Your objective | Search the listing below for "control". Copy each matching line.

^^^^^^^^

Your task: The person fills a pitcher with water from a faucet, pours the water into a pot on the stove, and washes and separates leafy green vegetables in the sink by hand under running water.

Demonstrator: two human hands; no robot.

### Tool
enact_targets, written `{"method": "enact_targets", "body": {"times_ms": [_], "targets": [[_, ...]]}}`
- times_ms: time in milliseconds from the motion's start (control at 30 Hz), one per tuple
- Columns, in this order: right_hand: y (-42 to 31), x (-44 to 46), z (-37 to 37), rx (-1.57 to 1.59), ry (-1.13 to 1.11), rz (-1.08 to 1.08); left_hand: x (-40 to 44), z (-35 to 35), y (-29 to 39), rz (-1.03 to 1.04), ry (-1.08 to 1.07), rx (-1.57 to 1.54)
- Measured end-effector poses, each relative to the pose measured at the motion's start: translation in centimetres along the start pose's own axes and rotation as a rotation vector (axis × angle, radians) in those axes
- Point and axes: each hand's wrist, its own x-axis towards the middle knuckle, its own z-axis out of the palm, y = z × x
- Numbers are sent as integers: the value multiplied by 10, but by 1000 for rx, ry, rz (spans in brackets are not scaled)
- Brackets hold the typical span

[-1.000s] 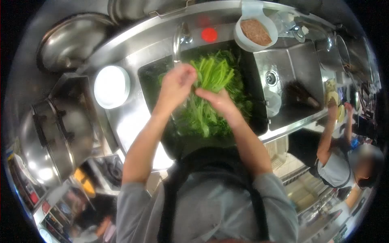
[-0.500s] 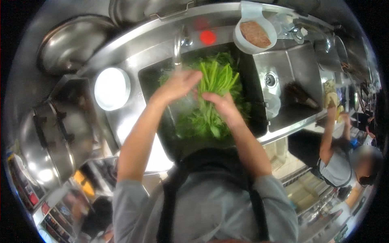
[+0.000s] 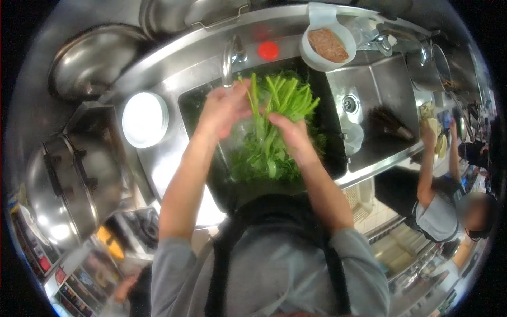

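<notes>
A bunch of leafy greens (image 3: 288, 100) with pale green cut stems is held over the sink basin (image 3: 330, 153), stems away from me and leaves toward me. My right hand (image 3: 291, 132) grips it from the right, thumb across the stalks. At its left side, my left hand (image 3: 219, 110) has its fingers curled around a stalk (image 3: 254, 98) standing slightly apart from the bunch. More loose greens (image 3: 243, 161) lie in the basin below. The faucet (image 3: 228, 63) reaches over the basin just beyond my left hand.
White stacked plates (image 3: 142, 120) stand on the left counter. A white scoop-shaped container (image 3: 323, 62) with brownish food sits behind the basin, near a red round object (image 3: 268, 50). The second basin (image 3: 369, 79) holds a dark brush-like object (image 3: 391, 121). A co-worker (image 3: 438, 211) works at right.
My left hand has closed in on a stalk at the bunch's left side, and that stalk now stands apart. The bunch remains in my right hand, its stems more spread.
</notes>
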Motion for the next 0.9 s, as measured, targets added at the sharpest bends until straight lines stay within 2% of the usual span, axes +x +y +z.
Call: {"method": "enact_targets", "body": {"times_ms": [67, 167, 233, 367, 433, 500, 567, 633, 667, 733, 833, 900], "targets": [[0, 0, -3, 15, 18, 10, 2, 1, -2, 32, -10, -30], [2, -1, -6, -16, 11, -21, 5, 3, -4, -23, -4, -49], [2, -2, -6, -62, -12, -61, 4, 7, -7, 8, 40, 244], [1, -2, -4, -79, -42, -59, 13, -2, -14, 41, -39, 233], [0, -4, -2, -45, -38, -53, 19, 1, -22, 181, 41, 286], [-5, -6, 2, -170, -10, -57, 15, 9, -21, 114, 84, 238], [3, -4, -1, -169, 9, -69, 16, 9, -24, 45, 128, 189], [6, -2, -2, -167, 27, -81, 21, 3, -31, 90, -12, 315], [6, -1, -4, -193, 28, -59, 22, 0, -35, 90, -10, 316], [4, 0, -4, -216, 29, -38, 16, 14, -25, 136, 195, -13], [3, 3, -2, -179, 36, 6, 19, 22, -41, 175, 162, -117], [10, 5, -2, -346, 2, -148, 25, 16, -57, 160, 148, -37]]}}
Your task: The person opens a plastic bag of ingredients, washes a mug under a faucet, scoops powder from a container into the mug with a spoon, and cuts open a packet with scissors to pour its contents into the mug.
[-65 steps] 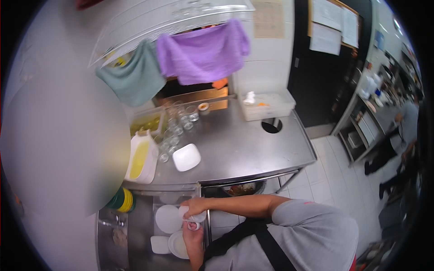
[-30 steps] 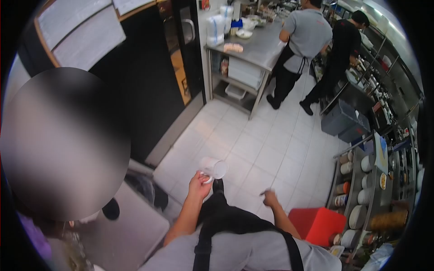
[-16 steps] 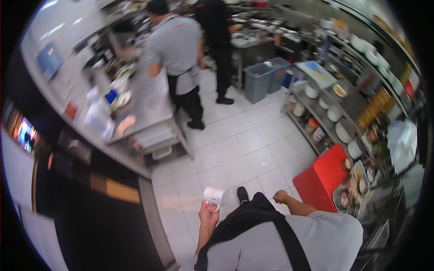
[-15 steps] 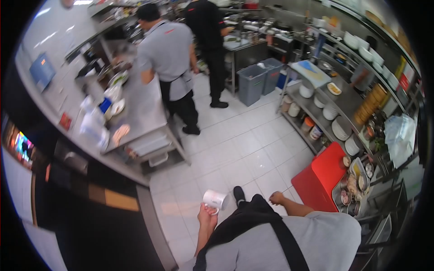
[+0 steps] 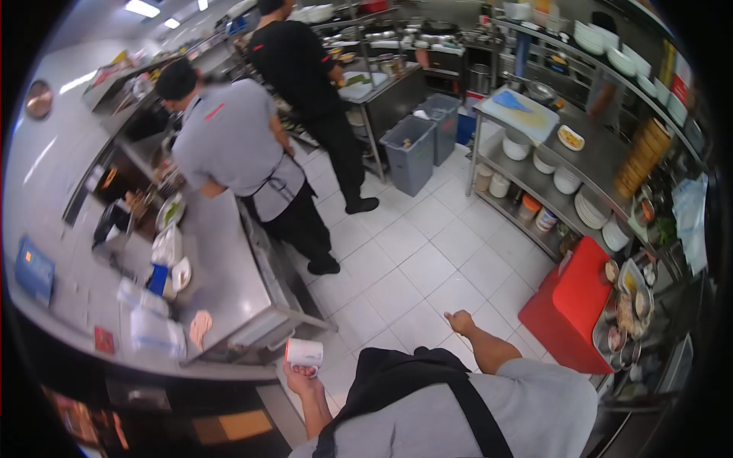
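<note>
Kitchen, white tiled floor (image 5: 424, 269); steel desk (image 5: 229, 276) at left. Right hand (image 5: 460, 323): grip released, empty. Left hand (image 5: 305, 377): grip wrapped on white mug (image 5: 305, 352), off desk's near right corner. Looks like mid-carry; next move calls for holding mug steady.

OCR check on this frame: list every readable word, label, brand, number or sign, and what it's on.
None can be read.
White mug in the left hand: faint marking, too small.
Grey shirt and black shirt: red marks, too small.
Blue-labelled tub: too small.
</note>
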Demonstrator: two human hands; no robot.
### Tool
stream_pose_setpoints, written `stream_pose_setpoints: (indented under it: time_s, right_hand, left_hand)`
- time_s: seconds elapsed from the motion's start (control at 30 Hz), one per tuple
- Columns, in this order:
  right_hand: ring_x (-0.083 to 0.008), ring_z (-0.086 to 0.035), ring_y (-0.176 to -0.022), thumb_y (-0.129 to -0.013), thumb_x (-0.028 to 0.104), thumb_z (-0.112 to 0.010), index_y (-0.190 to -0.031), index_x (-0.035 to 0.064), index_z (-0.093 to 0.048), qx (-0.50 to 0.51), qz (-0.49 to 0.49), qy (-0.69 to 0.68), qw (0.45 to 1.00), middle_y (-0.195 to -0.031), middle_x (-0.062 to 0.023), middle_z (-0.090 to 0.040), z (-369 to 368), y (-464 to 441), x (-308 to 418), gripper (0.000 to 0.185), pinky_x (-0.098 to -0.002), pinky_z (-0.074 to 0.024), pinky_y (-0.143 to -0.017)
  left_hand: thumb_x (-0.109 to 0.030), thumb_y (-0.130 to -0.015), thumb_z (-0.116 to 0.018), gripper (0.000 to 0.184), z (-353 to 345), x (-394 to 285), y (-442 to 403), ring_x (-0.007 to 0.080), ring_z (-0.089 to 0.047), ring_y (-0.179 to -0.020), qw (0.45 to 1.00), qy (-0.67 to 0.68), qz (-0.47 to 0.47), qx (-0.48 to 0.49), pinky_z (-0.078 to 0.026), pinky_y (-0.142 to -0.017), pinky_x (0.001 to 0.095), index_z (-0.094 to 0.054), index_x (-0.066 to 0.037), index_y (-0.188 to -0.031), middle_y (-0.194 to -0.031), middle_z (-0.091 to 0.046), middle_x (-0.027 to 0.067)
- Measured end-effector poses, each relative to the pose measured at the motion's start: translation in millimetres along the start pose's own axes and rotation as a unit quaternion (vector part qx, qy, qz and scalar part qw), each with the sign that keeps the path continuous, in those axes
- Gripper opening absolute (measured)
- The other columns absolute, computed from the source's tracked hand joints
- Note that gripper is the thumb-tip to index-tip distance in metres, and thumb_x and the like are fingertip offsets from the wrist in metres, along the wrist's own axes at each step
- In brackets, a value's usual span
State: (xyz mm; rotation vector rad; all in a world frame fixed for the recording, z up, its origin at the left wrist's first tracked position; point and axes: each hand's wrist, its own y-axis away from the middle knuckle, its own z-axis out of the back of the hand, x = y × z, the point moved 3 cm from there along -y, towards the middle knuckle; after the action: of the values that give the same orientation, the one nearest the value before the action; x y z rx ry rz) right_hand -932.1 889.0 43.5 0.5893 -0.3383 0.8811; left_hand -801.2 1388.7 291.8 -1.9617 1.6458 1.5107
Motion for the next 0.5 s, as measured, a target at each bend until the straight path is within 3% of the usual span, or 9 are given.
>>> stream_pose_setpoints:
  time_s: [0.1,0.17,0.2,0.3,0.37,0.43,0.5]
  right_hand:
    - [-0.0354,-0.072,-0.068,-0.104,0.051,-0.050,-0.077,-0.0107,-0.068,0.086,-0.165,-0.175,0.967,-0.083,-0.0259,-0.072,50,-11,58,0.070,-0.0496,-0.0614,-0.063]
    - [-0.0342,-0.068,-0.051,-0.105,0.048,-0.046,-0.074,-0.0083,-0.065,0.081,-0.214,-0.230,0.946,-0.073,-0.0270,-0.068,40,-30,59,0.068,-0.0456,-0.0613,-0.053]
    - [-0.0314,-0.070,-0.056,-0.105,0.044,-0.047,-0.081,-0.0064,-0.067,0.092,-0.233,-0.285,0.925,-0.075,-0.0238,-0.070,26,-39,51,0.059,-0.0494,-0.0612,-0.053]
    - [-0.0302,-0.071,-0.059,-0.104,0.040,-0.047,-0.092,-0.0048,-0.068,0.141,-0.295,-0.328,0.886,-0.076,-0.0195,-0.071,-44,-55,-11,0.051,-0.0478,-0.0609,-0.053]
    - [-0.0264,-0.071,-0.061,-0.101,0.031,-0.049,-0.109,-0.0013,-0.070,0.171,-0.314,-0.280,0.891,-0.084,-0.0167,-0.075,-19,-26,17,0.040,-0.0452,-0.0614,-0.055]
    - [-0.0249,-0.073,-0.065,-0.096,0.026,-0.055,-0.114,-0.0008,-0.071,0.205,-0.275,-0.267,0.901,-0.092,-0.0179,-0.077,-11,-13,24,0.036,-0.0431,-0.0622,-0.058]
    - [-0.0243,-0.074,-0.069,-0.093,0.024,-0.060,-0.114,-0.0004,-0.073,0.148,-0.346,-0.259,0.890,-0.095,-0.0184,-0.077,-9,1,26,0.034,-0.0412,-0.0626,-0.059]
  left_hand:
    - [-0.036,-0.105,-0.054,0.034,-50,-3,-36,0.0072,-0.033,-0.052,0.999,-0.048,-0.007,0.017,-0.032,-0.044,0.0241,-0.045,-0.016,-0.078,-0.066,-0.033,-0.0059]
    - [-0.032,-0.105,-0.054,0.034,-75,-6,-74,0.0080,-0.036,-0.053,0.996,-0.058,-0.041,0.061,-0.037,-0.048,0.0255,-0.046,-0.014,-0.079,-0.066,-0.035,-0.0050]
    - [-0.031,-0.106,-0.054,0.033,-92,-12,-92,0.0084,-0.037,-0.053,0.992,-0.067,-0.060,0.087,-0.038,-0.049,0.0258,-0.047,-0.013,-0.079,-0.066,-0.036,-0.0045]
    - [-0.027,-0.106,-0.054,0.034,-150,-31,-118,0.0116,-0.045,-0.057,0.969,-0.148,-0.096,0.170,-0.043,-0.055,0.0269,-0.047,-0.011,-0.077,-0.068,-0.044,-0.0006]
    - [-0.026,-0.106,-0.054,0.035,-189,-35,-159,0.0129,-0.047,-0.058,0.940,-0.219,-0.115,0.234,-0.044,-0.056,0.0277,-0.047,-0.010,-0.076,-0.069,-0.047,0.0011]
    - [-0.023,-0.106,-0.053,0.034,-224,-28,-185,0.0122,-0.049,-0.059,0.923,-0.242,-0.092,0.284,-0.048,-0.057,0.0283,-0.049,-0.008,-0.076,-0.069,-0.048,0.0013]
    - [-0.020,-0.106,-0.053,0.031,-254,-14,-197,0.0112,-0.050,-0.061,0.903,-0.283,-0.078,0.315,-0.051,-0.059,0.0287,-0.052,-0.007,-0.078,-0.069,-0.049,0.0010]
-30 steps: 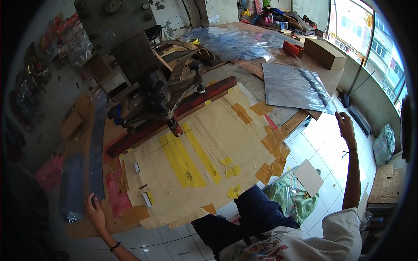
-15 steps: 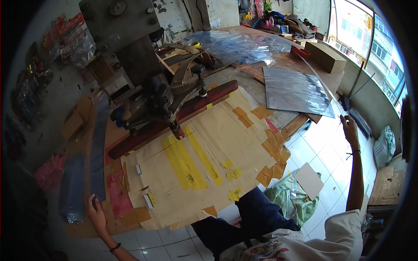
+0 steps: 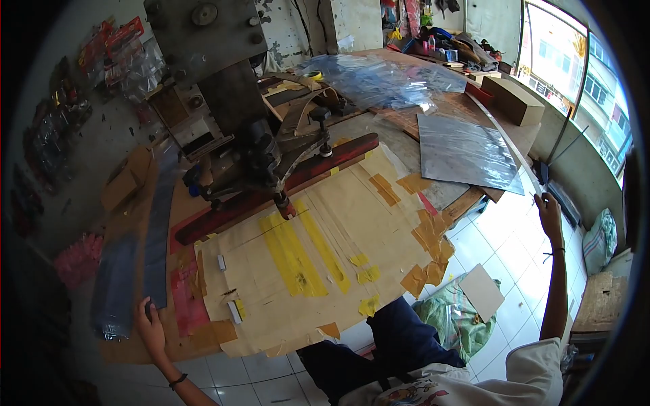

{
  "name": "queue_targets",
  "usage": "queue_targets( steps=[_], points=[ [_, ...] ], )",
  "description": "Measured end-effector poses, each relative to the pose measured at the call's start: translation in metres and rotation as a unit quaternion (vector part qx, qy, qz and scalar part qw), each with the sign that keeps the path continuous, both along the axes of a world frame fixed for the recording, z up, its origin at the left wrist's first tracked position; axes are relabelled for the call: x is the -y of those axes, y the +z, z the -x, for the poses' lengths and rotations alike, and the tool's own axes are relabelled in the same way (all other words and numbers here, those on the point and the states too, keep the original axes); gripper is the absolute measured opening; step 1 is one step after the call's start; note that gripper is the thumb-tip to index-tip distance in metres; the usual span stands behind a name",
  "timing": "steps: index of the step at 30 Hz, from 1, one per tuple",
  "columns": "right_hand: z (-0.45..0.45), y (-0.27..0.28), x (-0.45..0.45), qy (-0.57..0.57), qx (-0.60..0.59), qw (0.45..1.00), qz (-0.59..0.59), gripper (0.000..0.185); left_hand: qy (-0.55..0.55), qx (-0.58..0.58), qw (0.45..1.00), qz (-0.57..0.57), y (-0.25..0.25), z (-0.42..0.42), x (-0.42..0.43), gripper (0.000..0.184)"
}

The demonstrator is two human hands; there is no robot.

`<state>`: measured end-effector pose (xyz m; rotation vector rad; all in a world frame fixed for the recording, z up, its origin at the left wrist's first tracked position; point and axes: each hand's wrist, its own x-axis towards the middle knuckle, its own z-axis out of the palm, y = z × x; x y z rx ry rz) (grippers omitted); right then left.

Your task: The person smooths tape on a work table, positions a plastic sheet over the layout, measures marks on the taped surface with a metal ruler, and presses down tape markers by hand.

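Past worktop's right edge [image 3: 526, 137], our right fingers [image 3: 542, 201] are drawing a pinched clear strip [image 3: 510, 139] outward; left fingers [image 3: 141, 309] are clasping dark piece [image 3: 147, 310].

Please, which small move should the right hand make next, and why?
Perhaps bring the right hand inward, toward the taped paper sheet: the hand is out past the table, its fingertips apparently at the near end of a pale strip.
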<state>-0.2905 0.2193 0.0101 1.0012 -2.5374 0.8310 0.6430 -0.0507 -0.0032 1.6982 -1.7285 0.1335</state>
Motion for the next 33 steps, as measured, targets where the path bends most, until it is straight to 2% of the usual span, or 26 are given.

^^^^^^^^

Response to the exercise |
- times_ms: time in milliseconds from the motion's start (control at 30 Hz), one per tuple
- time_s: seconds elapsed from the motion's start (control at 30 Hz), one per tuple

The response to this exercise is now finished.